Did you ever have one of those books of quotations? Ones where you look up a quotation for the moment on whatever topic seems important. We had one. One of my grannies passed hers on to me. But probably my favourite source is Lord Peter Wimsey, gentleman detective.
Wimsey was the creation of Dorothy L. Sayers. You might have seen the series quite some years ago, with Edward Petherbridge and Harriet Walters – that’s where I came in. Detective falls in love with author who is on trial for murder – that starts the stories with the two of them, but there’s more stories too with just Wimsey.
Wimsey is a gentleman, with a gentleman’s private income (so he can do some detecting if he pleases), but also a gentleman’s education. And part of that education is a whole collection of quotations for the moment: Biblical, Shakespearean, and other literary sayings.

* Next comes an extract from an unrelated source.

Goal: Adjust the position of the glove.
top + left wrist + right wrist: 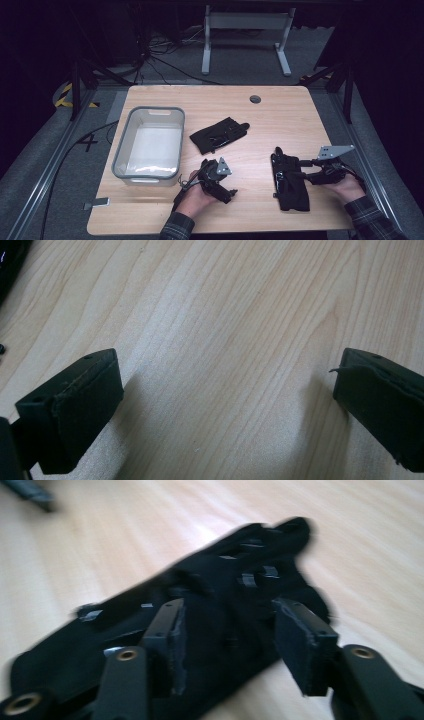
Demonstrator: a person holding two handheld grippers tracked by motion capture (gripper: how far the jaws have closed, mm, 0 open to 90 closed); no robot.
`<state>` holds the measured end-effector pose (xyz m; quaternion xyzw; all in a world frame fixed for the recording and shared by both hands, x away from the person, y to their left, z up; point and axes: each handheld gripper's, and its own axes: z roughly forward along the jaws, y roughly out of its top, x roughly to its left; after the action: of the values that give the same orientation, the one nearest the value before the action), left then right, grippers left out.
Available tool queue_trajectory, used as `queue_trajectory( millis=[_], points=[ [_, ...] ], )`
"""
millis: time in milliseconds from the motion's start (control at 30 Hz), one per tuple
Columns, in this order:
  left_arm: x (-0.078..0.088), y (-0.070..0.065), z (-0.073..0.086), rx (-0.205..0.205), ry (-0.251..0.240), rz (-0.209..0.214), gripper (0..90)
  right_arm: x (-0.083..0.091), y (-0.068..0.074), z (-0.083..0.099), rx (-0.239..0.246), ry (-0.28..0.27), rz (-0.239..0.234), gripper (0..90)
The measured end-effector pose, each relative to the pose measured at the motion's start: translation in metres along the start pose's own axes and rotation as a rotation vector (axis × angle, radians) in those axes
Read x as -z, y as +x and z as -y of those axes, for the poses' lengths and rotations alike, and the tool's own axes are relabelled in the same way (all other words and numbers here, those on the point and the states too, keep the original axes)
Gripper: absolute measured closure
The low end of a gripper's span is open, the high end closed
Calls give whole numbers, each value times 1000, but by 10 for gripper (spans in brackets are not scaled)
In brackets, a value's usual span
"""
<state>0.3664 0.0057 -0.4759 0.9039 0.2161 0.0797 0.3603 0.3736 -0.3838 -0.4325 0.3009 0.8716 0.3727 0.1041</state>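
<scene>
The high view looks forward and down over the whole pale wooden table [280,107]; both gripper views sit close above that tabletop, lower frame.

I'm looking down on a light wooden table [280,107] with rounded corners and a small round grommet [255,99] near its far edge; a grey plastic bin [122,145] sits on the left side; a black glove [220,134] lies near the middle, just right of the bin; a second black glove [289,181] lies lengthwise toward the near right.
</scene>
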Motion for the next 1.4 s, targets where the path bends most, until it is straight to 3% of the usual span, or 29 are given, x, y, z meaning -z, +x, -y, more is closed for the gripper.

Dorothy L. Sayers herself was a classicist, as well as being a copywriter, a Christian writer, and a translator of Dante. So she had a lot of sources to choose from, and these she poured into Wimsey.
The name, as I understand it, is a deliberate play on whimsy, a suggestion of fanciful behaviour. Wimsey doesn’t need to work – but he does, with all of his intellect put to work.
The quotations tend to come out when he is in high spirits, or pensive – or suffering with the impact of what happens to the criminals he tracks down (the books were written at a time when capital punishment was still legal in the UK).
I too took up quotations, for a time. Back in the days of diary writing, I would put a new quotation at the top of each entry, usually taken from what I was reading at the time. I think the notion was to learn some of them by heart, though that didn’t really happen.
But some of them, I must have done. Some of the quotes that come to mind most come from what Wimsey says – and they make their way into my thinking at times. (Some of that is also through a certain amount of re-reading Sayers at times.)
When I wrote a post a couple of months ago, about ‘coming home’ to writing, it is borrowing Wimsey’s words on what he feels when (finally) he and Harriet Vane agree that they might feel free to love each other.
I don’t always wear my knowledge lightly. I like learning, and I like passing on that knowledge. Which makes me a teacher on one hand (ex-teacher, at least), and a swot on the other. It’s a balance I am still trying to find as I write.
But in Wimsey, I see some possibilities for how that balance may work – and how, at times, finding the right words for the occasion can be a gift. A celebration. A solace. All those things that we seek from words, and sometimes find.
And in a quotation, sometimes the discovery is how the right words really are right – not once, but many times. With all that changes in life, having the right words can be something to cling on to – and something to cheer about.